By analyzing existing cross correlation between Eloxx Pharmaceuticals and XOMA Corp, you can compare the effects of market volatilities on Eloxx Pharmaceuticals and XOMA Corp and check how they will diversify away market risk if combined in the same portfolio for a given time horizon. You can also utilize pair trading strategies of matching a long position in Eloxx Pharmaceuticals with a short position of XOMA Corp. Check out your portfolio center. Please also check ongoing floating volatility patterns of Eloxx Pharmaceuticals and XOMA Corp.

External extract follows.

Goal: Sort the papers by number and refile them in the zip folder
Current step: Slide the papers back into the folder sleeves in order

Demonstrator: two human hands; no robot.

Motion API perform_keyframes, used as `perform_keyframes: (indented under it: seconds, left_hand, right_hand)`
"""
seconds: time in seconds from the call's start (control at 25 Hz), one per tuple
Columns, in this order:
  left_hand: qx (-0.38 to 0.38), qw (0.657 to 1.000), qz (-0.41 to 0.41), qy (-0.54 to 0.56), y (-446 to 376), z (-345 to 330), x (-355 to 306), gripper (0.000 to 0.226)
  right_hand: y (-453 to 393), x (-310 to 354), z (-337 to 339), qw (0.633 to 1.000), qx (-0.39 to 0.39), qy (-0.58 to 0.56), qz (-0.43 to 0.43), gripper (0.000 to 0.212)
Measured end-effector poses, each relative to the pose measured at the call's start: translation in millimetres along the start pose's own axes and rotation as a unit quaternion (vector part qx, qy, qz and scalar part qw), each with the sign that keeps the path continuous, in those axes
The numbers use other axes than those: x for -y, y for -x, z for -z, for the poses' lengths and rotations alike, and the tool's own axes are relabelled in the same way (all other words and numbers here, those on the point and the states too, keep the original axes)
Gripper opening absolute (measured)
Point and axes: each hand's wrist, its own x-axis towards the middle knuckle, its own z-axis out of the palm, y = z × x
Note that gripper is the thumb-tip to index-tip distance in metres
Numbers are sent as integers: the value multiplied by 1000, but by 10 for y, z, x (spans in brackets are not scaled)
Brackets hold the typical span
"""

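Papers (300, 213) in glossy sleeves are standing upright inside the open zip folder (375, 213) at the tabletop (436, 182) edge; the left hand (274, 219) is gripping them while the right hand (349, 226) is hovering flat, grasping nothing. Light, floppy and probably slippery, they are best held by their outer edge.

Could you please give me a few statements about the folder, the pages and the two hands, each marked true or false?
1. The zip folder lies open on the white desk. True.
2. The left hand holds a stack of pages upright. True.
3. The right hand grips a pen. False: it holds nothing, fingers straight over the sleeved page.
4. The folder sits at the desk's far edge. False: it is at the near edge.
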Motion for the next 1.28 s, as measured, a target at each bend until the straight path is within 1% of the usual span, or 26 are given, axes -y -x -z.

Diversification Opportunities for Eloxx Pharmaceuticals and XOMA Corp

-0.44
  Correlation Coefficient

Very good diversification

The 3 months correlation between Eloxx and XOMA is -0.44. Overlapping area represents the amount of risk that can be diversified away by holding Eloxx Pharmaceuticals and XOMA Corp in the same portfolio, assuming nothing else is changed. The correlation between historical prices or returns on XOMA Corp and Eloxx Pharmaceuticals is a relative statistical measure of the degree to which these equity instruments tend to move together. The correlation coefficient measures the extent to which returns on Eloxx Pharmaceuticals are associated (or correlated) with XOMA Corp. Values of the correlation coefficient range from -1 to +1, where. The correlation of zero (0) is possible when the price movement of XOMA Corp has no effect on the direction of Eloxx Pharmaceuticals i.e., Eloxx Pharmaceuticals and XOMA Corp go up and down completely randomly.

Pair Corralation between Eloxx Pharmaceuticals and XOMA Corp

Given the investment horizon of 90 days Eloxx Pharmaceuticals is expected to generate 19.72 times more return on investment than XOMA Corp. However, Eloxx Pharmaceuticals is 19.72 times more volatile than XOMA Corp. It trades about 0.08 of its potential returns per unit of risk. XOMA Corp is currently generating about 0.05 per unit of risk. If you would invest  342.00  in Eloxx Pharmaceuticals on August 24, 2024 and sell it today you would earn a total of  270.00  from holding Eloxx Pharmaceuticals or generate 78.95% return on investment over 90 days.
Time Period3 Months [change]
DirectionMoves Against 
StrengthVery Weak
Accuracy32.06%
ValuesDaily Returns

Eloxx Pharmaceuticals  vs.  XOMA Corp

 Performance 
       Timeline  
Eloxx Pharmaceuticals 

Risk-Adjusted Performance

0 of 100

 
Weak
 
Strong
Very Weak
Over the last 90 days Eloxx Pharmaceuticals has generated negative risk-adjusted returns adding no value to investors with long positions. In spite of fairly strong basic indicators, Eloxx Pharmaceuticals is not utilizing all of its potentials. The current stock price disturbance, may contribute to short-term losses for the investors.
XOMA Corp 

Risk-Adjusted Performance

5 of 100

 
Weak
 
Strong
Modest
Compared to the overall equity markets, risk-adjusted returns on investments in XOMA Corp are ranked lower than 5 (%) of all global equities and portfolios over the last 90 days. Even with relatively invariable basic indicators, XOMA Corp is not utilizing all of its potentials. The latest stock price agitation, may contribute to short-term losses for the retail investors.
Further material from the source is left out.